On common divisors of multinomial coefficients
George M. Bergman
TL;DR
This paper establishes a lower bound for common divisors of certain multinomial coefficients, advances understanding of their divisibility properties, and refines conditions related to Wasserman's conjecture.
Contribution
It provides a proven lower bound on common divisors of multinomial coefficients and narrows the class of potential counterexamples to Wasserman's conjecture.
Findings
A lower bound on the common divisor that grows with the sum of parameters.
Identification of conditions narrowing possible counterexamples to Wasserman's conjecture.
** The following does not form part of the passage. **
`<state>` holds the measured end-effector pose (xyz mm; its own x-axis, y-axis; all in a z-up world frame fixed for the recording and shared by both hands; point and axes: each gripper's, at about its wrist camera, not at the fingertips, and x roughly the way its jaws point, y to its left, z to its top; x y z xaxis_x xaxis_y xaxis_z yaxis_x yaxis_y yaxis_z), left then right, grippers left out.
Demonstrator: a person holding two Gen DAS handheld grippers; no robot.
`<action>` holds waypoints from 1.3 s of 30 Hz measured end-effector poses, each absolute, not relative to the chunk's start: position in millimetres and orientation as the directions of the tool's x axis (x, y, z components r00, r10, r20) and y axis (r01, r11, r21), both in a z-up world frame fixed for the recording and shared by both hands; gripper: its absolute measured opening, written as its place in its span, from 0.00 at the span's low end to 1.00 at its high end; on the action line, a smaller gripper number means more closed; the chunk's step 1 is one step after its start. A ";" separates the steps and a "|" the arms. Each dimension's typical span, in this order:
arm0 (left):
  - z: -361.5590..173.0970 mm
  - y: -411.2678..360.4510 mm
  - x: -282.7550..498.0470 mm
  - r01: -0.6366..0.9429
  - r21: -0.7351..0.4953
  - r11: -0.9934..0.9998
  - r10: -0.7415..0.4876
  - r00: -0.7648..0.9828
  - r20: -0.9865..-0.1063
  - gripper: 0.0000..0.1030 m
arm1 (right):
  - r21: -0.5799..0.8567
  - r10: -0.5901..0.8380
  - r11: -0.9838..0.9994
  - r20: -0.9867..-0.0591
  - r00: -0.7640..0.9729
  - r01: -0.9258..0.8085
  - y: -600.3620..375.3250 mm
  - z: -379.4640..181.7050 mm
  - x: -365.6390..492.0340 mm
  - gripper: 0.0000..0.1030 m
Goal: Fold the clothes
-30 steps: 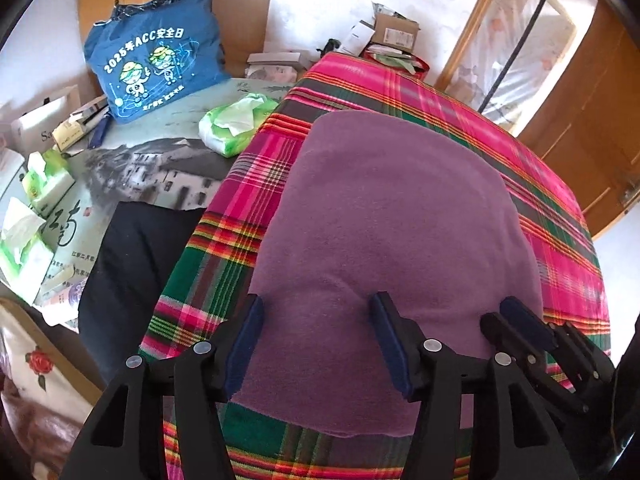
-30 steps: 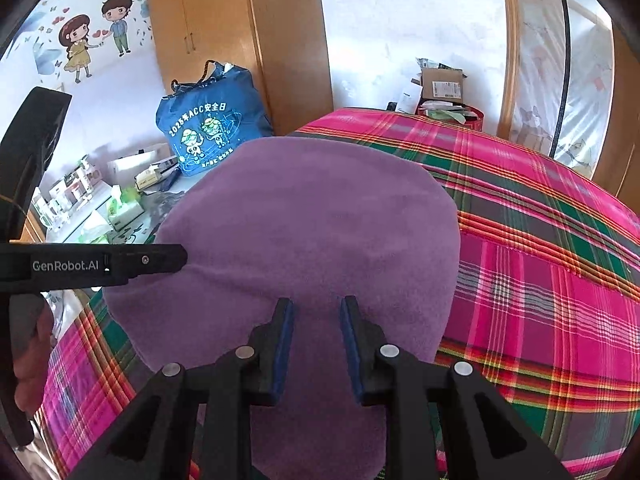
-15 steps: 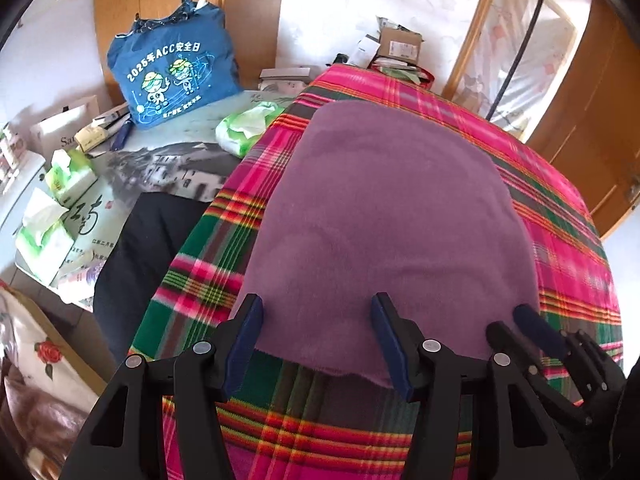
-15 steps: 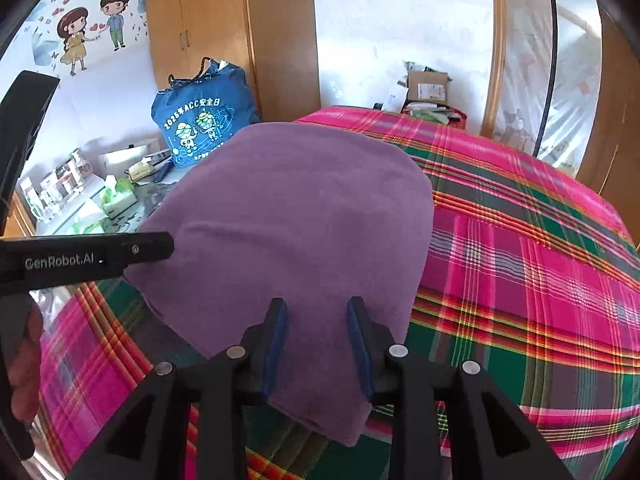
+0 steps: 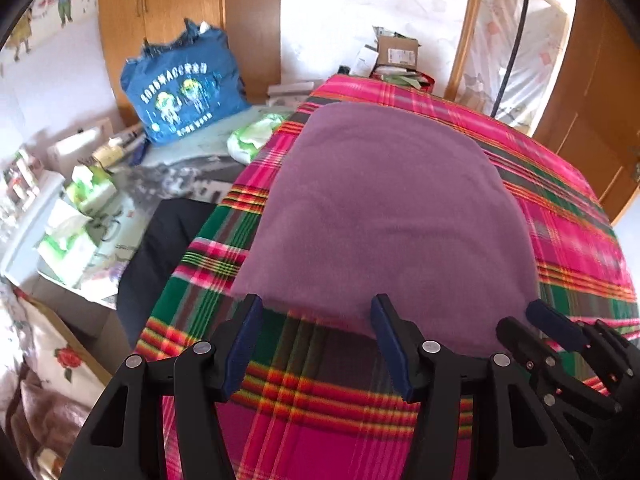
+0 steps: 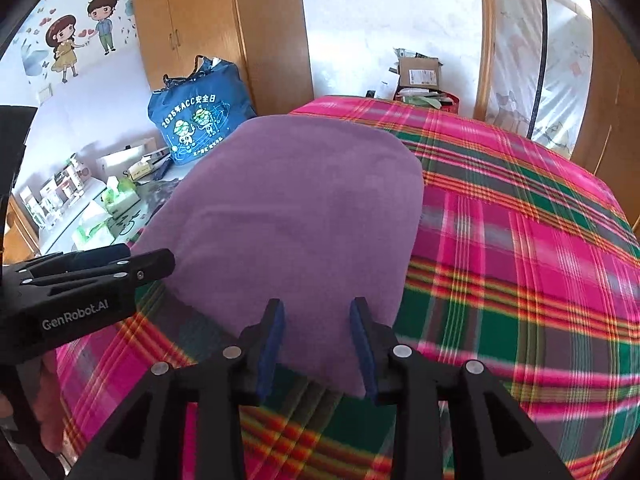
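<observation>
One purple cloth lies on one plaid blanket. Left of the cloth sit one blue bag, one dark garment and several green tissue packs. Beyond the cloth stands one cardboard box. Two grippers show.

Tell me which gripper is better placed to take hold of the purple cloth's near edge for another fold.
Right, probably. The right gripper has the purple cloth near edge between its opening jaws. The left gripper stands open over the plaid bedspread, the cloth's edge just beyond its fingertips.
</observation>
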<state>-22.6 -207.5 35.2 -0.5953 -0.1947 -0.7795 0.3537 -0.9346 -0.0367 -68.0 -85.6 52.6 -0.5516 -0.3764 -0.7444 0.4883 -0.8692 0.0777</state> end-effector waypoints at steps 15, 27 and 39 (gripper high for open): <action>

Demonstration that some plausible generalizations of Wasserman's conjecture are false.
Abstract
Erd\H{o}s and Szekeres showed in 1978 that for any four positive integers satisfying m_1+m_2 = n_1+n_2, the two binomial coefficients (m_1+m_2)!/m_1! m_2! and (n_1+n_2)!/n_1! n_2! have a common divisor >1. The analogous statement for families of k k-nomial coefficients (k>1) was conjectured in 1997 by David Wasserman. Erd\H{o}s and Szekeres remark that if m_1, m_2, n_1, n_2 as above are all >1, there is probably a lower bound on the common divisor in question which goes to infinity as a function of m_1+m_2. Such a bound is here obtained. Results are proved that narrow the class of possible counterexamples to Wasserman's conjecture. On the other hand, several plausible generalizations of that conjecture are shown to be false.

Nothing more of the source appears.